New feature alert! If you specify a full address of a pypi server as a value for pypi_repository
,
hatchery
will attempt to upload to that server, bypassing the pypirc file entirely. This will
only work for anonymous-upload servers, and cannot be used for interaction with public servers
such as pypi.python.org! Example:
pypi_repository: https://pypi.mydomain.com
Make sure you have all of the prerequisites in place
$ hatchery check
Run all tests defined in configuration
$ hatchery clean test
Register your project with the pypi repository defined in configuration
$ hatchery register
Create packages (with markdown -> rst conversion)

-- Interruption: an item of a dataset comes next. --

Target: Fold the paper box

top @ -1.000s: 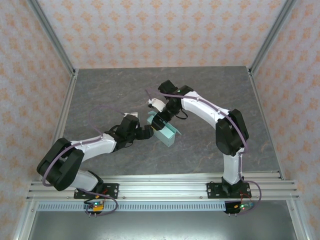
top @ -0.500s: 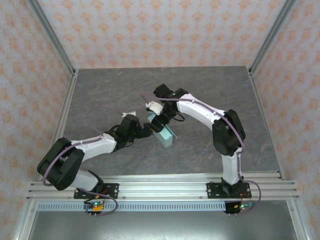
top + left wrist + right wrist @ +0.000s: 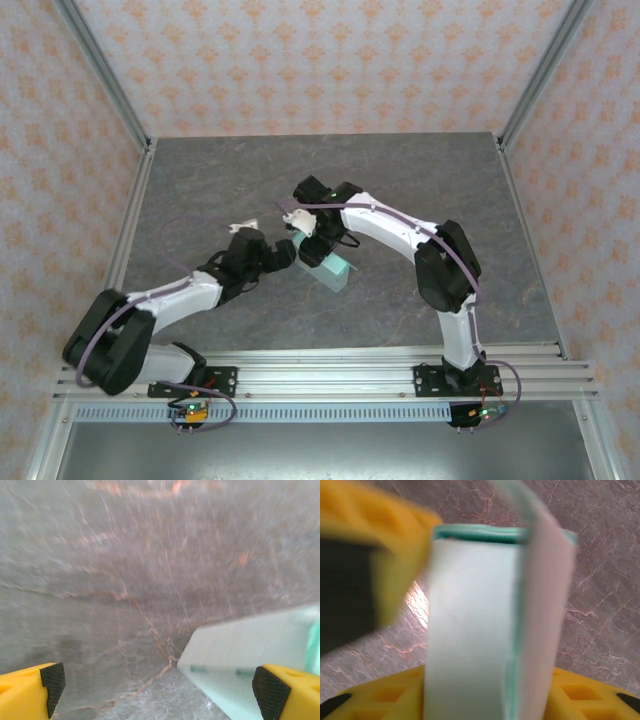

$ hatchery package --release-version=1.2.3
Upload your packages to the pypi repository defined in configuration
$ hatchery upload
String everything together in one go!
$ hatchery clean register test package upload --release-version=1.2.3
Find out what other great features you're missing out on
$ hatchery help
I wrote this utility because it helps me to work in the way in which I am most productive. It will not be perfect for everyone...not yet. If you think there's something missing that would help you find your happy path, please open up a feature request. Better yet, implement it and throw up a pull request. Feedback is welcome!